Why you must consider cognitive depletion

Our two cognitive systems do not require the same resources. Therefore, if we are low on a resource, we are more likely to choose the one that requires less of that resource.

Energy is one of these resources. We have more of it at some times over others. So, when we have more of it and need our Rational system, we are more likely to use it. However, if we need to use the Rational System and we don’t have energy, we might skip it and lean on the more energy-efficient Intuitive System.

This situation happened with a home improvement client we worked with previously. The salesperson would visit customers at home after working hours to present their product. The customers would buy that night and then call to cancel the following day. Cognitive Depletion was the likely culprit. At night, the customers relied on their Intuitive System to make the decision, but after getting some much-needed rest the next day, the Rational System had something to say about it. Hence, the cancellations. Therefore, an essential tool for your journey awareness is to know when customers are likely to be suffering from Cognitive Depletion and build ways to manage that for customers.

Moreover, my podcast partner has other research showing that switching between the two thinking systems is exhausting. Mentally changing gears can wear down customers, too.

For example, during COVID, many parents were working from home while their kids were attending school from home, too. Therefore, people switched between managing kids to managing work and back again. Everybody was exhausted from it.

What you should do with this information

The first practical advice is to ensure your journey map is complete. In particular, think about the following: do you have the essential stages, how people decide, and the information they’re processing? Which mindsets are they using?

We’ve discussed the Intuitive and Rational Systems, which is an excellent place to start. However, there is no need to limit yourself to these.
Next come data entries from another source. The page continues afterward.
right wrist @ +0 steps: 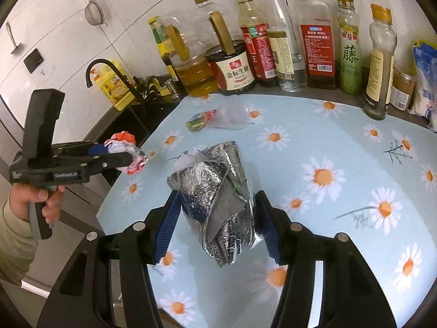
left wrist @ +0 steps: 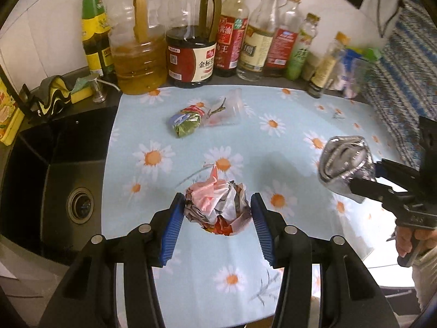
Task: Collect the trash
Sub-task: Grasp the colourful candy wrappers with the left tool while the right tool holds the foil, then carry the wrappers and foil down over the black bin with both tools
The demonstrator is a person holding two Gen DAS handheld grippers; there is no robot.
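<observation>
My left gripper is shut on a crumpled pink and white wrapper ball and holds it above the daisy tablecloth; it also shows in the right wrist view. My right gripper is shut on a crushed silver foil container, lifted off the cloth; it also shows in the left wrist view. A green and red crumpled wrapper and a clear plastic bag lie on the cloth near the bottles.
A row of oil and sauce bottles lines the back wall. A black sink lies left of the cloth, with a black faucet. Sponges and a cloth sit by the sink. Packets stand at the far right.
</observation>
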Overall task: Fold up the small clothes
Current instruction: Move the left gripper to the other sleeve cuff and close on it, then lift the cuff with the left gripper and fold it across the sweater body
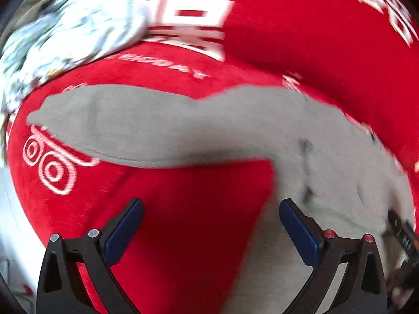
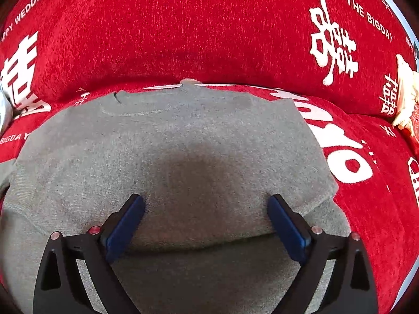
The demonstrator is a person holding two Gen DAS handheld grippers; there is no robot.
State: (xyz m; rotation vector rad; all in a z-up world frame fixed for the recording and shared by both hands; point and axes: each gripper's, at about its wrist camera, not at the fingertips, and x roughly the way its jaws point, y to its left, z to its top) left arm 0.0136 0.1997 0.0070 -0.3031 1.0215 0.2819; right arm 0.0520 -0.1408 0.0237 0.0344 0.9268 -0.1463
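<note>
A small grey knit sweater (image 2: 183, 151) lies flat on a red cloth. In the right wrist view its right side is folded inward, with the neckline at the far edge. My right gripper (image 2: 205, 209) is open, jaws wide, just above the sweater's body. In the blurred left wrist view the sweater (image 1: 327, 157) has one grey sleeve stretched out to the left. My left gripper (image 1: 210, 213) is open and empty above the red cloth, with its right finger (image 1: 296, 225) over the sweater's edge.
The red cloth (image 2: 209, 26) with white lettering covers the whole surface. A crumpled white patterned garment (image 1: 68, 34) lies far left. A cream and red item (image 2: 407, 99) sits at the right edge. The other gripper (image 1: 403, 238) shows at the right in the left wrist view.
</note>
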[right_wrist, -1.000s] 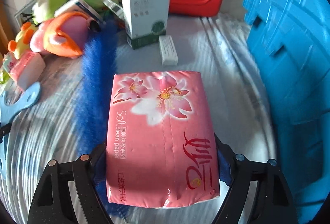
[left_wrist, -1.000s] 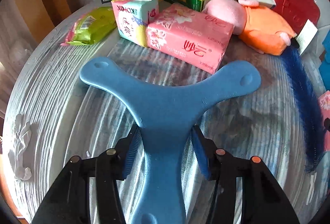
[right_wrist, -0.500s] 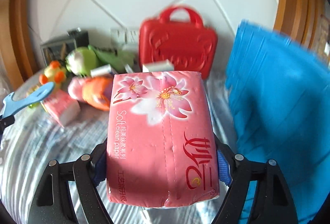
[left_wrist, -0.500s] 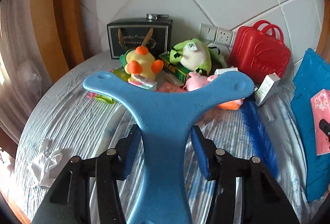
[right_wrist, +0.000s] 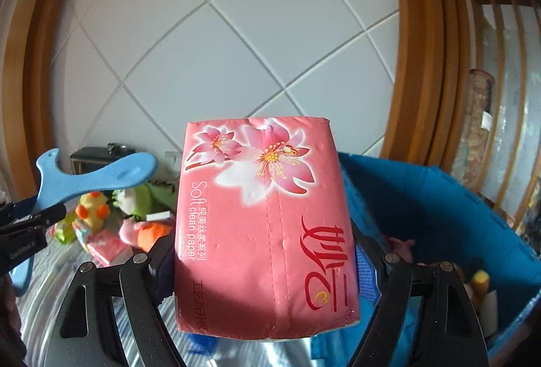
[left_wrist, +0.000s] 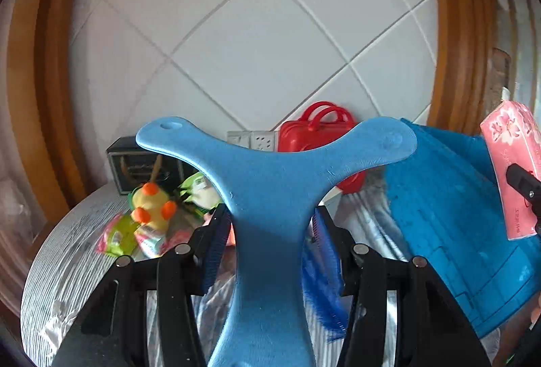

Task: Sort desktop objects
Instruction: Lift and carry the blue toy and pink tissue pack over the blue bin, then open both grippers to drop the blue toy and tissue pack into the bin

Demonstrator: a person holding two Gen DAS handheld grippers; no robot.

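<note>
The left gripper (left_wrist: 268,228) is clamped on a blue Y-shaped hanger (left_wrist: 270,184), held above the table (left_wrist: 64,252). The right gripper (right_wrist: 265,262) grips a pink tissue pack (right_wrist: 263,231), raised beside the blue bin (right_wrist: 449,198). 2 plush toys lie behind.

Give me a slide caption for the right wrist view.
Right gripper lifts a pink tissue pack beside the blue bin.
</note>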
People make decisions in many ways, such as thinking in the abstract or concrete or short-term versus long-term perspectives. These mindsets change the way people make decisions.

So, look for those shifts and then plan for them. For example, to get in the door with the customer, we first convince them intuitively. Then, once inside, we need to follow up with a rationale to move them forward in the sales process. Planning those tactics into your journey process is essential.